Serum protein markers for early detection of ovarian cancer

Affiliations

Serum protein markers for early detection of ovarian cancer

Gil Mor et al. Proc Natl Acad Sci U S A. .

Abstract

Early diagnosis of epithelial ovarian cancer (EOC) would significantly decrease the morbidity and mortality from this disease but is difficult in the absence of physical symptoms. Here, we report a blood test, based on the simultaneous quantization of four analytes (leptin, prolactin, osteopontin, and insulin-like growth factor-II), that can discriminate between disease-free and EOC patients, including patients diagnosed with stage I and II disease, with high efficiency (95%).

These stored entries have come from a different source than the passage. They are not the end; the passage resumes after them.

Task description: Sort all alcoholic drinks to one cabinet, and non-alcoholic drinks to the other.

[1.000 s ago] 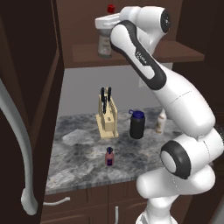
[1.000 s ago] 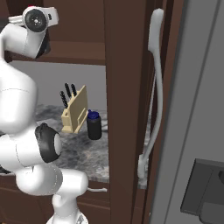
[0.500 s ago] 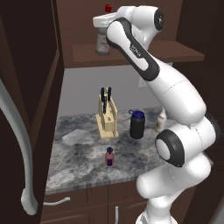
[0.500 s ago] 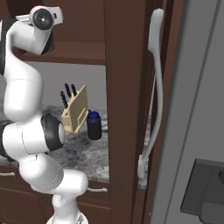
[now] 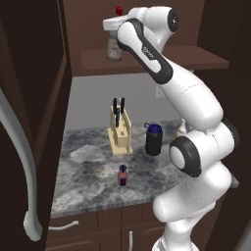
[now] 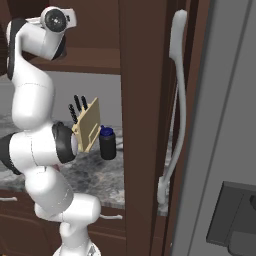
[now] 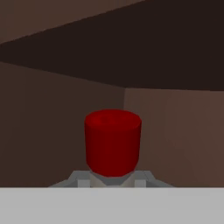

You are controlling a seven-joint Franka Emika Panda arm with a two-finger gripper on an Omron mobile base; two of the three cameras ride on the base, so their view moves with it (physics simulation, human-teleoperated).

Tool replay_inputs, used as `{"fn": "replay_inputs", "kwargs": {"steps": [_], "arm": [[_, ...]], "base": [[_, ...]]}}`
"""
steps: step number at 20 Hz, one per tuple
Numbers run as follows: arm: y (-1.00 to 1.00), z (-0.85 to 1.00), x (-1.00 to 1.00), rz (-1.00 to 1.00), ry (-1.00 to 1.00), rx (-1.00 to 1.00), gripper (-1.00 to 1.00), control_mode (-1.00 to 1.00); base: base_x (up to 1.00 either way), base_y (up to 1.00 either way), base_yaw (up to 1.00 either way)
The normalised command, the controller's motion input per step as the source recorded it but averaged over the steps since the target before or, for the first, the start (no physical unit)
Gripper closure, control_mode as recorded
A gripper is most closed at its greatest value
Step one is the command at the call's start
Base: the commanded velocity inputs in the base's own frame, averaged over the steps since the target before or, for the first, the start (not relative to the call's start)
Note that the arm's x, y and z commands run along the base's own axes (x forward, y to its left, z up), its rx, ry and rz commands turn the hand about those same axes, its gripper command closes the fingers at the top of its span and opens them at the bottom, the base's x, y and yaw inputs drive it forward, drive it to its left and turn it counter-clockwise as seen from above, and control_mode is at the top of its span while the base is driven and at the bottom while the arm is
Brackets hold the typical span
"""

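My gripper (image 5: 115,25) is shut on the neck of the clear greyish glass bottle (image 5: 114,48), just under its red cap (image 5: 118,10). The bottle stands upright at the left end of the wall cabinet's plank shelf (image 5: 162,56); whether its base touches the plank I cannot tell. In the hand view the red cap (image 7: 113,142) sits close in front of the cabinet's dark inner walls. On the counter below stand the black bottle with a blue lid (image 5: 153,139) (image 6: 107,143) and, nearer the front, the small red bottle (image 5: 122,175).
A wooden knife block (image 5: 120,130) stands on the grey stone counter (image 5: 88,171) left of the black bottle. An open cabinet door with a long curved grey handle (image 5: 24,162) hangs at the left. Another door handle (image 6: 175,100) is at the right.
The arm's upper links have swung up and straightened. The bottle in the gripper has hardly shifted at the shelf.
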Motion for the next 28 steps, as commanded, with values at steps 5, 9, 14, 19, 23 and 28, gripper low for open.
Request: {"fn": "replay_inputs", "kwargs": {"steps": [5, 9, 14, 19, 23, 28], "arm": [[0.0, -0.11, 0.28, 0.0, 0.05, 0.0, 1.0, -1.0], [0.0, -0.12, 0.29, 0.0, 0.04, 0.0, 1.0, -1.0], [0.0, -0.17, 0.26, 0.0, 0.02, 0.0, 1.0, -1.0], [0.1, -0.2, 0.15, 0.0, 0.03, -0.02, -1.0, -1.0], [0.0, -0.01, 0.0, 0.0, 0.0, 0.0, -1.0, -1.0], [0.0, 0.0, -0.24, 0.0, 0.0, 0.0, -1.0, -1.0]], "base": [[0.0, 0.0, 0.0], [0.0, 0.0, 0.0], [0.0, 0.0, 0.0], [0.0, 0.0, 0.0], [0.0, 0.0, 0.0], [0.0, 0.0, 0.0]]}}
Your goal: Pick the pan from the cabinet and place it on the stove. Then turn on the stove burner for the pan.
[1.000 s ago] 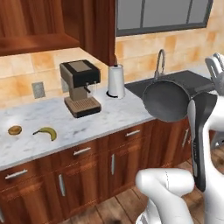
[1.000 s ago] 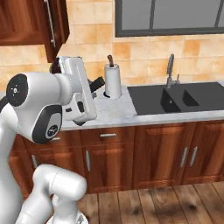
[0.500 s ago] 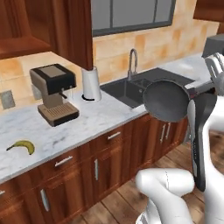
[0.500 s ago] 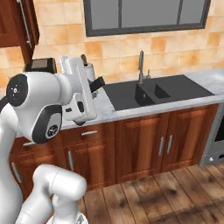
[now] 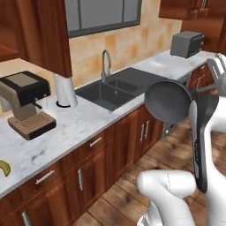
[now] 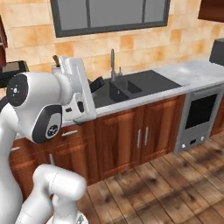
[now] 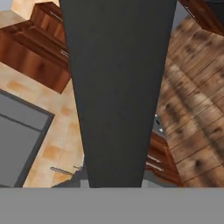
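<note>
The pan (image 5: 167, 101) hangs in the air in front of the counter, tipped on edge so its dark round bottom faces the left base camera. Its straight handle (image 5: 199, 89) runs right to my gripper (image 5: 212, 84), which is shut on it. In the hand view the dark handle (image 7: 116, 87) runs up the middle and hides the fingertips. In the right base view a dark bit of the pan (image 6: 97, 84) pokes out behind my arm. The reddish-brown wall cabinet (image 5: 46, 35) hangs at the upper left, far from the pan. The stove is out of view.
A marble counter (image 5: 88, 119) runs along the wall with a coffee machine (image 5: 26, 103), paper towel roll (image 5: 65, 89), banana (image 5: 4, 167), black sink (image 5: 119, 86) with tap, and a grey toaster (image 5: 187, 43). A steel oven front (image 6: 199, 118) stands right of the sink cabinets.
The whole picture has slid left: the base has driven right along the counter, bringing the sink to the middle and the toaster and oven front into view. The pan stays held as before.
</note>
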Tool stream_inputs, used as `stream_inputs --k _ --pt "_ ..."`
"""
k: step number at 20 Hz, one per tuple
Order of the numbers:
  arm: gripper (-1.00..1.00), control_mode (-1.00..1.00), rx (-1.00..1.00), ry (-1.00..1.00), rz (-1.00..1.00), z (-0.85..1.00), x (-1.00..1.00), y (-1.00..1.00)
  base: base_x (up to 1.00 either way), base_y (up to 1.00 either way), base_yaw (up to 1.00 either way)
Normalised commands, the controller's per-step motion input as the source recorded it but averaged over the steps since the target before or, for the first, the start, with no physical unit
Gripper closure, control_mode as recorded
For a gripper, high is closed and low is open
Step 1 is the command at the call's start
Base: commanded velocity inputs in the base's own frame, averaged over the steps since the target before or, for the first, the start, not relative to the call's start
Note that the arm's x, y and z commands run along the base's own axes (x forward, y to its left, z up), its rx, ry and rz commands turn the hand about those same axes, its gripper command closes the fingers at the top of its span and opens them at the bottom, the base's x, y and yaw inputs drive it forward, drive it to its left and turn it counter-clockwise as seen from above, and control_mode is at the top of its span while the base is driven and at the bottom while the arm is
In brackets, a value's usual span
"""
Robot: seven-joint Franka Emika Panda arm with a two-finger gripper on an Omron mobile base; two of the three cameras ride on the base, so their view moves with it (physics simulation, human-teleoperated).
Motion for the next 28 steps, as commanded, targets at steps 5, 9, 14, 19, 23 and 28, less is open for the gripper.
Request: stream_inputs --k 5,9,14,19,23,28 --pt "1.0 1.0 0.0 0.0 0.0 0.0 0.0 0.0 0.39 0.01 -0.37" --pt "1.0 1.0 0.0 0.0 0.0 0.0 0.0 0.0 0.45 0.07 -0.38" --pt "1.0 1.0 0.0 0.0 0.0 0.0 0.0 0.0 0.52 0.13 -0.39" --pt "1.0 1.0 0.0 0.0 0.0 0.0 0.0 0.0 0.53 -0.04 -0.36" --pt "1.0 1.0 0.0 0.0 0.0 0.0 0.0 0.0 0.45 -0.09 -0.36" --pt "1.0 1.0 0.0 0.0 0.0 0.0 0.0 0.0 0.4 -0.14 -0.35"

Microarray analysis was used initially to determine the levels of 169 proteins in serum from 28 healthy women, 18 women newly diagnosed with EOC, and 40 women with recurrent disease. Evaluation of proteins that showed significant differences in expression between controls and cancer patients by ELISA assays yielded the four analytes. These four proteins then were evaluated in a blind cross-validation study by using an additional 106 healthy females and 100 patients with EOC (24 stage I/II and 76 stage III/IV). Upon sample decoding, the results were analyzed by using three different classification algorithms and a binary code methodology. The four-analyte test was further validated in a blind binary code study by using 40 additional serum samples from normal and EOC cancer patients. No single protein could completely distinguish the cancer group from the healthy controls. However, the combination of the four analytes exhibited the following: sensitivity 95%, positive predictive value (PPV) 95%, specificity 95%, and negative predictive value (NPV) 94%, a considerable improvement on current methodology.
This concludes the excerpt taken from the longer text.